O reconhecimento da saúde como um direito fundamental e um bem que pode ser explorado no mercado é um marco de grande relevância na história do Brasil. Há 35 anos, em 1988, a saúde foi positivada no ordenamento jurídico brasileiro como um direito de cidadania, tornando-se uma política essencial para garantir a dignidade e a qualidade de vida das pessoas.
Ao longo dessas décadas, o mundo passou por grandes transformações, especialmente no campo tecnológico, que impactaram a cultura, os costumes, a comunicação e o conhecimento. Essa evolução exigiu um olhar permanente sobre o Sistema Único de Saúde (SUS) em suas diversas áreas, incluindo a saúde digital, a proteção de dados, a atuação do setor econômico na saúde e a participação do setor privado.
É fundamental qualificar permanentemente o conceito de relevância pública das ações e serviços de saúde para mantê-los sob o resguardo do Poder Público. A saúde é um direito fundamental que pode ser explorado pelo mercado, mas é preciso que regras públicas evitem tensões entre direitos contrapostos, inibindo a contaminação do interesse privado sobre o interesse público.
Como afirmou Dalmo Dallari, a saúde é um instrumento de negociação política, pois tem representação econômica e pode ser tratada como mercadoria.

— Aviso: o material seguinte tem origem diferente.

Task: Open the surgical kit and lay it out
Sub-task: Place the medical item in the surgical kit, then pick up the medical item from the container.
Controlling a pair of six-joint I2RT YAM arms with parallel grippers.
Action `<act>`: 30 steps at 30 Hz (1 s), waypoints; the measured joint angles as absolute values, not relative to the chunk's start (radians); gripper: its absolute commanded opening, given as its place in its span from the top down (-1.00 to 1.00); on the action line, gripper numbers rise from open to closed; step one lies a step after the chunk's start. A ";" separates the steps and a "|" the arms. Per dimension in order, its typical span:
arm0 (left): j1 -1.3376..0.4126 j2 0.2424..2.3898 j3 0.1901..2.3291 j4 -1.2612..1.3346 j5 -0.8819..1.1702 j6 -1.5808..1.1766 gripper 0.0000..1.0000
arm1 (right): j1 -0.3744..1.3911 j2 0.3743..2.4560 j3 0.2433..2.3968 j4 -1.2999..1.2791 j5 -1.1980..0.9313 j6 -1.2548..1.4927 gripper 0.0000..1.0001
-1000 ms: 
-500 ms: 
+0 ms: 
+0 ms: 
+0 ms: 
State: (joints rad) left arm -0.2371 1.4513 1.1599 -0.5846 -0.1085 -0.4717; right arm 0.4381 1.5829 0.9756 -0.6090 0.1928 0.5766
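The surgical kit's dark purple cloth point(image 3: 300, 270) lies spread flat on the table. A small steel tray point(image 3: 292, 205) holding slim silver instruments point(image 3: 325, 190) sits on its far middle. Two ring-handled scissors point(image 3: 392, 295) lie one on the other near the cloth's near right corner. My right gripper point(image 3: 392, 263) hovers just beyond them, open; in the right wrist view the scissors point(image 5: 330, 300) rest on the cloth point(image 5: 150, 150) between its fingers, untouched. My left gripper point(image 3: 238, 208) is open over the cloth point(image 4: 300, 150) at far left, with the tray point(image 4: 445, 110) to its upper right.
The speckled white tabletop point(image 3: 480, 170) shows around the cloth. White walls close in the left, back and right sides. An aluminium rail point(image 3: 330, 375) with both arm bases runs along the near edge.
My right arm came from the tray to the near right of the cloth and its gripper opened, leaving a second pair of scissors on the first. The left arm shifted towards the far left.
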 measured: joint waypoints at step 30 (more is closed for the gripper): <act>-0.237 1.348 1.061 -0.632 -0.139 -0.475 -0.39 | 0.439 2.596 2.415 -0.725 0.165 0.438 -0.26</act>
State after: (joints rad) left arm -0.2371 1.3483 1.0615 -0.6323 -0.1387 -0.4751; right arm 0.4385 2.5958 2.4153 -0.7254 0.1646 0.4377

Isso exige do Poder Público, conforme determina a Constituição no artigo 197, total controle sobre esses serviços para que não fiquem sujeitos às regras do mercado como se fossem produtos e serviços de consumo livremente comercializados.

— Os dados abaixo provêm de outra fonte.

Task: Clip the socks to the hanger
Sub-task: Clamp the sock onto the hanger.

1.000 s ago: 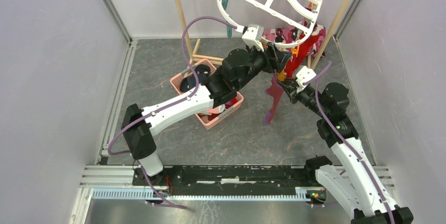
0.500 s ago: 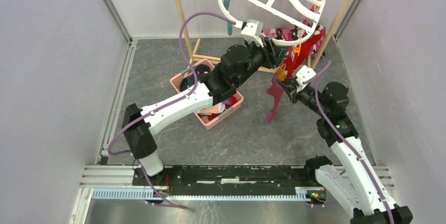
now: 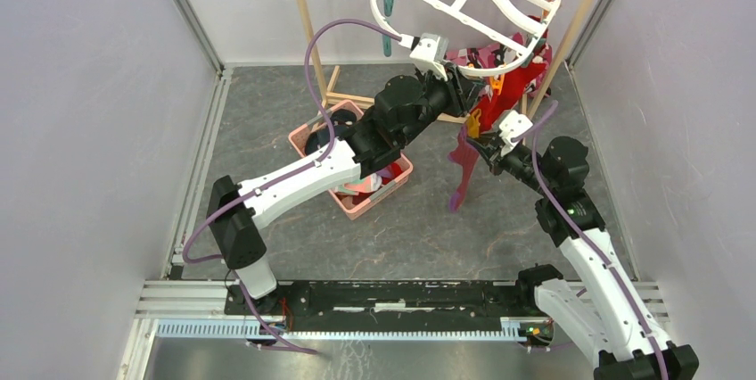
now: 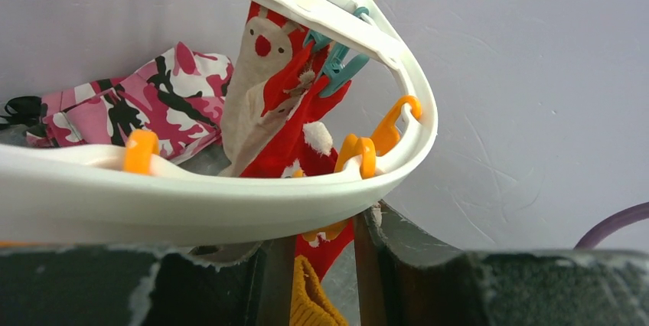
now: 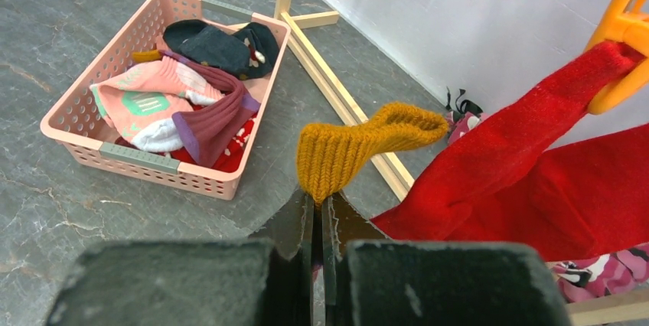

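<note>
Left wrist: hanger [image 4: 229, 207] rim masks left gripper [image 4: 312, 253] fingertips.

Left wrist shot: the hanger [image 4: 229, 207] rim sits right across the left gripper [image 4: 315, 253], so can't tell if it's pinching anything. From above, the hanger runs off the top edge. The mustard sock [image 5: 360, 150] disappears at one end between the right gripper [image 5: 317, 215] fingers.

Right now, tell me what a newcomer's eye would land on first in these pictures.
The big white hanger hung at the back stands out first, with bright red socks clipped in orange pegs under its right side. Next comes the mustard sock pinched in the right fingers beside those socks. Then the pink basket of mixed socks on the floor to the left.
</note>
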Tool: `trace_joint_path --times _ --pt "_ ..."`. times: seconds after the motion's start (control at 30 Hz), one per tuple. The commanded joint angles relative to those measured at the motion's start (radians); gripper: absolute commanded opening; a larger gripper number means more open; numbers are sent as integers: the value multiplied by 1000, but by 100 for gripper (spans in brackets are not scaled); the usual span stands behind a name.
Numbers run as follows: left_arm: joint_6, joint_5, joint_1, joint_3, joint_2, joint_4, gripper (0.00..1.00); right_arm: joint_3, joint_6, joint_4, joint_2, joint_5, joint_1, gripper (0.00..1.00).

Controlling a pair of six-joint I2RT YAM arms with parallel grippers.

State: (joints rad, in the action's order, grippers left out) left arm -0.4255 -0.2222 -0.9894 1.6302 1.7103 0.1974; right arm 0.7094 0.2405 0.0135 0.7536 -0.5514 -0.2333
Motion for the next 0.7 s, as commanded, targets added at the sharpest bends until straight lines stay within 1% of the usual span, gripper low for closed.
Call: trace_joint_path --times 0.0,0.2,0.67 --pt "13 9 7 54 8 27 23 52 17 -64 18 -30 5 0" --pt "4 11 7 54 0 24 19 110 37 -83 70 -27 4 0" --pt "0 14 7 53 -5 16 18 174 25 -98 130 23 6 0"
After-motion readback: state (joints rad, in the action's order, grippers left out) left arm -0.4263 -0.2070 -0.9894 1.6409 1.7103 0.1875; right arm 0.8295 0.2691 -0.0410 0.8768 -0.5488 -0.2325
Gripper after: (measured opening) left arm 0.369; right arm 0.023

O reconhecimento da relevância da saúde exige certos cuidados, como a vedação constitucional do capital estrangeiro na saúde, a comercialização do sangue e partes do corpo humano, o tratamento indistinto dos serviços públicos e privados, todos submetidos à regulamentação, fiscalização e controle públicos.
No entanto, tem sido crescente o poder de influência do setor privado na saúde nos mais diversos campos, como medicamentos, tecnologias, exames diagnósticos, formação de pessoal, tributação, entre outros. Os conglomerados sanitários privados certamente têm poder de influência nas políticas públicas de saúde, e, excetuando os regramentos de cunho técnico-sanitário, há pouca regulamentação nesse campo.
Como exemplo, pode-se citar o capital estrangeiro, que hoje atua totalmente desregulado no mercado brasileiro sanitário. Além disso, há várias outras tentativas de desregulamentar o mercado da saúde, como é o caso do Projeto de Emenda Constitucional (PEC) n° 10, de 2021, que pretende abrir ao mercado o uso do plasma humano para a fabricação de medicamentos, até então sob domínio público.
Tem sido comum alegarem que o apetite do mercado na saúde poderá ser salvaguardado pelo aperfeiçoamento da legislação e dos contratos, convênios e ajustes público-privados, bem como com uma melhor fiscalização. Mas a questão do privado na saúde é mais profunda, indo além dos ajustes público-privados firmados no SUS, seu aperfeiçoamento e acompanhamento, adentrando o modelo assistencial da saúde, seu financiamento insuficiente e a formulação de suas políticas, entre outros aspectos.
É necessário aprofundar essa discussão do privado na saúde considerando o crescente mercado sanitário, especialmente em relação ao capital estrangeiro desregulado na saúde e o seu poder de influência no modelo assistencial. A questão do privado no campo da saúde é um tema que precisa de mais debates, análises, estudos, regulamentação, com consonante melhoria do financiamento público, mais investimentos nos hospitais universitários para impulsionar a necessária inovação do setor, a fim de desfazer a possível armadilha do SUS pobre para os pobres.